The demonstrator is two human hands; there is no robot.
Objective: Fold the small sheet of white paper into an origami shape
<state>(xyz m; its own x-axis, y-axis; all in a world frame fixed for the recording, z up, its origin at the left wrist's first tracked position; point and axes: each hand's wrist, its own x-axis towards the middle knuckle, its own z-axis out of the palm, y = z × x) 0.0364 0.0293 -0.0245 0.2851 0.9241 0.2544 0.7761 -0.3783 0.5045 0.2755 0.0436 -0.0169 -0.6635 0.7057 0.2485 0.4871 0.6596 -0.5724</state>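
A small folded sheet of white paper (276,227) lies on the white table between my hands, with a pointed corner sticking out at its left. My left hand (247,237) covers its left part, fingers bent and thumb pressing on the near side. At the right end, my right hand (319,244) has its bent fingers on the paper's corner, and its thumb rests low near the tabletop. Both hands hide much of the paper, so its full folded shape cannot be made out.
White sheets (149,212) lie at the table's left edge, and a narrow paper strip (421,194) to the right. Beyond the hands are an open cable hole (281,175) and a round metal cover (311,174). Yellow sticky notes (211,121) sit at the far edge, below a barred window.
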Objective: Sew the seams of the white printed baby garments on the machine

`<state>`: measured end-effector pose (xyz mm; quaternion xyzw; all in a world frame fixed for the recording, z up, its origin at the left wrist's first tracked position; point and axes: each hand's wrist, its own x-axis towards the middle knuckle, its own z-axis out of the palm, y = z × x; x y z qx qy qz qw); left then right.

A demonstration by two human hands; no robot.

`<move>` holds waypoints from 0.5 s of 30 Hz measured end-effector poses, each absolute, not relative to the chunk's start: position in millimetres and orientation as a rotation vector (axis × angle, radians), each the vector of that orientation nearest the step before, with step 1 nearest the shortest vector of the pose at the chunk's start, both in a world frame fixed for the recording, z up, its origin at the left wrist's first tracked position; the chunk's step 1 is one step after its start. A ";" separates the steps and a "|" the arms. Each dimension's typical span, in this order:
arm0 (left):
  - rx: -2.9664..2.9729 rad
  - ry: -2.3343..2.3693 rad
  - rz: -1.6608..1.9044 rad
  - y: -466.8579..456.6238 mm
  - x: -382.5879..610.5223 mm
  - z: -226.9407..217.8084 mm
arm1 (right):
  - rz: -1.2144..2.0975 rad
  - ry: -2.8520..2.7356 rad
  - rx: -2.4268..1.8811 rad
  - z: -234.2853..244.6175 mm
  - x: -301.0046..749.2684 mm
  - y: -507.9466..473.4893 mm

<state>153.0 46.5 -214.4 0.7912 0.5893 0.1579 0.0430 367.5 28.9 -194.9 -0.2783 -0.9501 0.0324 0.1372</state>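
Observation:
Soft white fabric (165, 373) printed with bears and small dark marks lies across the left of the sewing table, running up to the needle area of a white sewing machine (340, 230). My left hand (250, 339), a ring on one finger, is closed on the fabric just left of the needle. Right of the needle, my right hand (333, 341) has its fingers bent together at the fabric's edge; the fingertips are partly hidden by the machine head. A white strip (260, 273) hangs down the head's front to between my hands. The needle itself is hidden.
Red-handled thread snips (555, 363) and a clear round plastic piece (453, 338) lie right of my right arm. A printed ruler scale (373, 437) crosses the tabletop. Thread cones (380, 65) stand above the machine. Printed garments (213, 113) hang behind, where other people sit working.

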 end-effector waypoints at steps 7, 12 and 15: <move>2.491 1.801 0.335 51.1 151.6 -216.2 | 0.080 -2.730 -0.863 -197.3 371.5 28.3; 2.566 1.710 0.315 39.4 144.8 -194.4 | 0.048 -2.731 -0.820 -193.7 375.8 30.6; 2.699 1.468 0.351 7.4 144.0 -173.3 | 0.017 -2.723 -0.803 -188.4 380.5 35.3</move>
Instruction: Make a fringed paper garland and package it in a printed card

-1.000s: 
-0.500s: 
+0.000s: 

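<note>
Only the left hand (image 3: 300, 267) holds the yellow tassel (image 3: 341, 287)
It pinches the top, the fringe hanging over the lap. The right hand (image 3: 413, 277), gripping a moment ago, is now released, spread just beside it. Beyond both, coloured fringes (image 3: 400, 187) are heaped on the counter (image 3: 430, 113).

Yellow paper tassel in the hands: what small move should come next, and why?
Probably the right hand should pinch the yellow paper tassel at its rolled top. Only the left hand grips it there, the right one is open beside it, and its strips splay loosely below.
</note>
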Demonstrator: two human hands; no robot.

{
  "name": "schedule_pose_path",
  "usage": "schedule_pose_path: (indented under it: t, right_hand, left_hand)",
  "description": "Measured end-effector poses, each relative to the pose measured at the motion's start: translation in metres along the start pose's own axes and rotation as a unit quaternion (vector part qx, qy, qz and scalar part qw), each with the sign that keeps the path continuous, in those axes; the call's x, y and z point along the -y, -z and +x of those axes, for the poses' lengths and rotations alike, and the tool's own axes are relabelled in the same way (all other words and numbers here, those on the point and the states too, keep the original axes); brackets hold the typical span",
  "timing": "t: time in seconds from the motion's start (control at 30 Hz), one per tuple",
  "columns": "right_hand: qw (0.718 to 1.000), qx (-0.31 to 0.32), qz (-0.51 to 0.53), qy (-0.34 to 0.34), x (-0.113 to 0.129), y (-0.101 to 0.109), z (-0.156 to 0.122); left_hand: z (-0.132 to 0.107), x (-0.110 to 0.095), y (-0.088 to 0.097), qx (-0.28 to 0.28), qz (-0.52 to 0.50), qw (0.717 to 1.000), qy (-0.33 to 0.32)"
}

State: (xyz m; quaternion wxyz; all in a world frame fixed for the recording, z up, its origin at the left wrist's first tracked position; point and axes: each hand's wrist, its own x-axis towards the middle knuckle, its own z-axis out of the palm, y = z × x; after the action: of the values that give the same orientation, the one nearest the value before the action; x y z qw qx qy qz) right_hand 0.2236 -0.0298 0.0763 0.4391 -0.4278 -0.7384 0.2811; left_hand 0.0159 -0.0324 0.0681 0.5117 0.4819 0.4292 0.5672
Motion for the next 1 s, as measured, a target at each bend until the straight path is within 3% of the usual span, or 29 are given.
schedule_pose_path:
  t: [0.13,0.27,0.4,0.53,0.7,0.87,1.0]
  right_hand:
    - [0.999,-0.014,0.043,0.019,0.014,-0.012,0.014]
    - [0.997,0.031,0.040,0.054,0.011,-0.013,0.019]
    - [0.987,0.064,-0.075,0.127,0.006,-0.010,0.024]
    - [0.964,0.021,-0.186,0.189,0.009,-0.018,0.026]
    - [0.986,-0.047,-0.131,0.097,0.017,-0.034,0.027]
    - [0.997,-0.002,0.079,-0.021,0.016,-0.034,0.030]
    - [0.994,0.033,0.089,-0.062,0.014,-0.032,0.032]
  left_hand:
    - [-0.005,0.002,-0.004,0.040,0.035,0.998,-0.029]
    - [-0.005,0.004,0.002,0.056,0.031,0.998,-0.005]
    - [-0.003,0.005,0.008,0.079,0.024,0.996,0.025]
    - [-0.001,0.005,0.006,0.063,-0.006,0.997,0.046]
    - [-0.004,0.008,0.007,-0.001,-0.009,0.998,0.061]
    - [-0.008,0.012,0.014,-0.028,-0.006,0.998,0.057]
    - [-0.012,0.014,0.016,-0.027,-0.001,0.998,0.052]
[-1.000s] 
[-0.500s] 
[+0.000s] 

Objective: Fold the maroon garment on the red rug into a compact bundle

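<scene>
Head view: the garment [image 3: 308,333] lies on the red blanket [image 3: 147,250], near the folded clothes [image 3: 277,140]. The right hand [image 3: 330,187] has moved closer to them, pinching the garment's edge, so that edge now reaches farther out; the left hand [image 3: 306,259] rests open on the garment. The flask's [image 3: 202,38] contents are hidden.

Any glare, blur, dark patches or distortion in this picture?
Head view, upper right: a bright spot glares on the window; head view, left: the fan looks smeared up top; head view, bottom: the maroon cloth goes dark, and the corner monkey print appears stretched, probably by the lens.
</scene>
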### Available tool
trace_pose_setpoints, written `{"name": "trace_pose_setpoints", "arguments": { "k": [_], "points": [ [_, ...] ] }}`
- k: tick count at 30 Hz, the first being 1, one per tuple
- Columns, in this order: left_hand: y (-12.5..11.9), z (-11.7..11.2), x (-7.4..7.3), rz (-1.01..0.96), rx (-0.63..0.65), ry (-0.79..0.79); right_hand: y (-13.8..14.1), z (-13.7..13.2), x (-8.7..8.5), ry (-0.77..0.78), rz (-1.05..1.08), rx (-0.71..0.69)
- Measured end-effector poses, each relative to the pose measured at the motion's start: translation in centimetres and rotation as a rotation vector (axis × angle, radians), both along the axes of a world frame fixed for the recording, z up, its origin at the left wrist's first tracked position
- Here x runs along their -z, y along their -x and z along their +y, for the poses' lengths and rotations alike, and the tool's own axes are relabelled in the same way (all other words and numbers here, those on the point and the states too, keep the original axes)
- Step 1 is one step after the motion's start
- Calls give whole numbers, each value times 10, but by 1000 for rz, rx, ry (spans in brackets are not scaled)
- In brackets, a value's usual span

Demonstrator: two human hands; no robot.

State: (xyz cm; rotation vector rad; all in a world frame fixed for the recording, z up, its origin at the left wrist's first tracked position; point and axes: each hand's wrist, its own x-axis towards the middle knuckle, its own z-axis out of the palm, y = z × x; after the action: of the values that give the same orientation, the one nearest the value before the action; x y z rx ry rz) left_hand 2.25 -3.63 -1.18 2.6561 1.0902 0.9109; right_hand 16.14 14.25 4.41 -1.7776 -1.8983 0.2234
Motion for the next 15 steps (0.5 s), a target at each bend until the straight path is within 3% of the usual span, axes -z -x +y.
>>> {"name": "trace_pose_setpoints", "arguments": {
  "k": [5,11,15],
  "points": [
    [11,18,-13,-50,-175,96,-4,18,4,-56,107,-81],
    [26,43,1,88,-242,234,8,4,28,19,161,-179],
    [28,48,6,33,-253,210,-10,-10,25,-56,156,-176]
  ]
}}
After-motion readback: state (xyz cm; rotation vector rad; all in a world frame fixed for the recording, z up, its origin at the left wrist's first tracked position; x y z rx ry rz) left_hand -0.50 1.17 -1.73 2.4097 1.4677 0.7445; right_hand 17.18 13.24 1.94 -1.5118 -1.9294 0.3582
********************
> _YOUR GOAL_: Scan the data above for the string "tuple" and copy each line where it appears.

> _ANSWER SECTION_:
  "timing": "t: time in seconds from the motion's start (control at 30 Hz), one per tuple",
- k: tick count at 30 Hz, the first being 1, one per tuple

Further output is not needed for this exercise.